Camden becomes first UK council to endorse ecocide laws

The London borough voted unanimously in favour of endorsing international efforts to expand definitions and reach of environmental criminality and laws. 

people walking on sidewalk near pink cherry blossom trees during daytime

Defined as ‘unlawful or wanton acts committed with the knowledge that there is substantial likelihood of sever and either widespread or long-term damage to the environment’, the term has been gaining support from administrations across the globe. 
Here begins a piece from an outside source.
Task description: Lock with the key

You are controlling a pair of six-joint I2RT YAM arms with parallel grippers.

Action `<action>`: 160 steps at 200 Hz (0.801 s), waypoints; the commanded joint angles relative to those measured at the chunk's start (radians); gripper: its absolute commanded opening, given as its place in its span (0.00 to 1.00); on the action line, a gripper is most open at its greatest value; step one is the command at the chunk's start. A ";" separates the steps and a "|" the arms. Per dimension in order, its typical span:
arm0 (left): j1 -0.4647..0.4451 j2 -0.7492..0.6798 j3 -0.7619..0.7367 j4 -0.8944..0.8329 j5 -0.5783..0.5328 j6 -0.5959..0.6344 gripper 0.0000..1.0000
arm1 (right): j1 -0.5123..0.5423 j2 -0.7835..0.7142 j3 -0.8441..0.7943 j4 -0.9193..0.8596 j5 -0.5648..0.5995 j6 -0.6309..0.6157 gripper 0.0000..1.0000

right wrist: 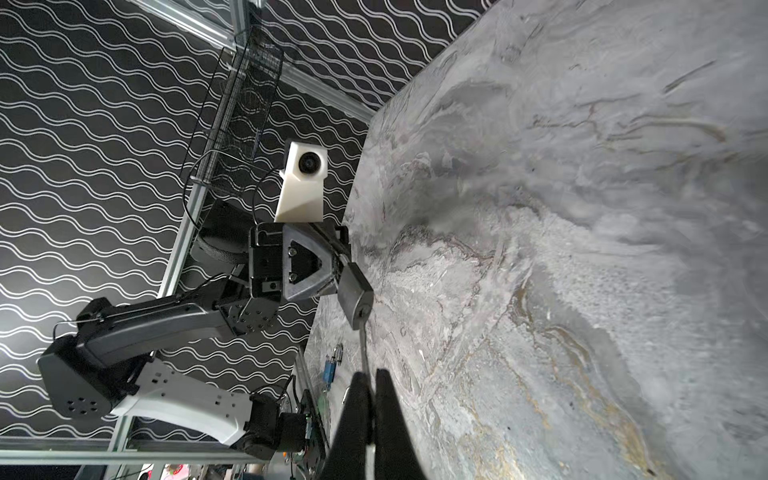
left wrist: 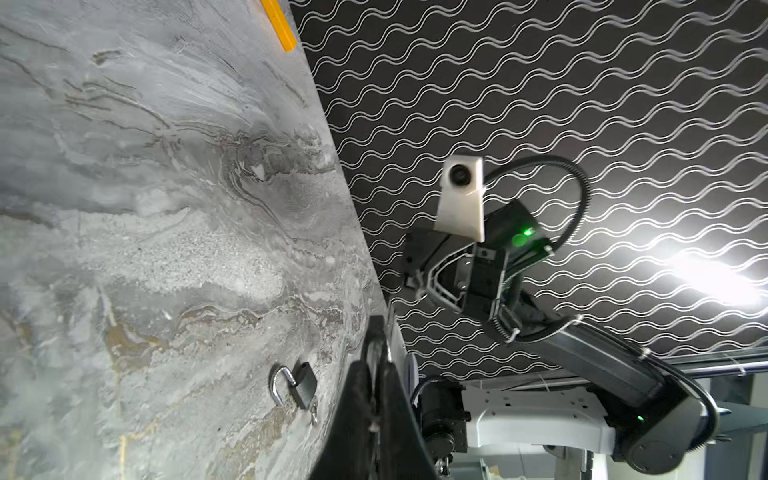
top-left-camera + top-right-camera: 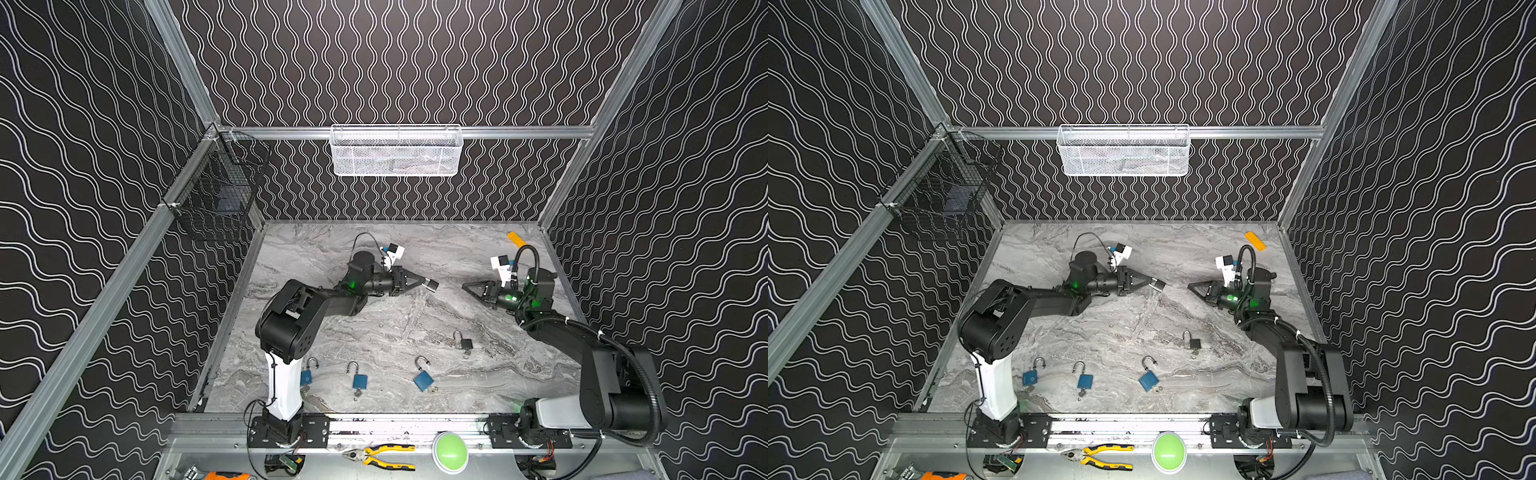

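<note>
A grey padlock (image 3: pixel 432 285) (image 3: pixel 1158 285) hangs above the middle of the table, with my left gripper (image 3: pixel 424 283) (image 2: pixel 376 357) shut on its shackle end. The shackle itself is hidden between the fingers. In the right wrist view the padlock (image 1: pixel 354 291) turns its keyhole towards my right gripper (image 1: pixel 372 376) (image 3: pixel 464 286). That gripper is shut on a thin key (image 1: pixel 364 345). The key's blade reaches to the keyhole; whether its tip is inside I cannot tell. In both top views the key is too thin to make out.
On the marble table (image 3: pixel 374 257) lie a black padlock (image 3: pixel 465 344) (image 2: pixel 301 384) with its shackle open and three blue padlocks (image 3: pixel 359 380) near the front. An orange block (image 3: pixel 516 240) sits at the back right. A white basket (image 3: pixel 395 151) and a black wire basket (image 3: pixel 220 195) hang on the walls.
</note>
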 commanded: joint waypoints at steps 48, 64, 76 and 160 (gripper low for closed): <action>-0.025 0.166 0.562 -0.974 0.026 0.648 0.00 | -0.146 0.124 0.097 -0.170 0.109 0.041 0.00; -0.029 0.239 0.714 -1.110 0.045 0.738 0.00 | -0.160 0.168 0.090 -0.079 0.109 0.128 0.00; -0.031 0.310 0.819 -1.191 0.051 0.789 0.00 | -0.160 0.204 0.094 0.007 0.102 0.211 0.00; -0.056 0.625 1.243 -1.378 0.097 0.865 0.00 | -0.166 0.238 0.182 -0.130 0.283 0.159 0.00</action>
Already governments in Mexico, Brazil, Scotland and the Netherlands are seriously considering introducing bills to and laws to prosecute those who break regulations. Now a Camden Council vote has pledged to support these steps with cross-party backing at the authority, which has become the UK’s first to align with the movement. 

Proposed by Cllr Anna Wright, while questions hang over how much can be done in this area at a local level, she explained that ‘small steps can lead to big social change’, citing the motion as a significant move. 

‘This is a meaningful act and one that will be felt far beyond the borders of the electoral ward of Camden. I very much hope to see similar action taken by council’s across the UK,’ said Jojo Mehta, co-Founder and Executive Director of Stop Ecocide International. ‘I have no doubt that the recent wave of domestic and regional ecocide proposals indicates very real likelihood that we’ll see international recognition of the crime of ecocide very soon.’ 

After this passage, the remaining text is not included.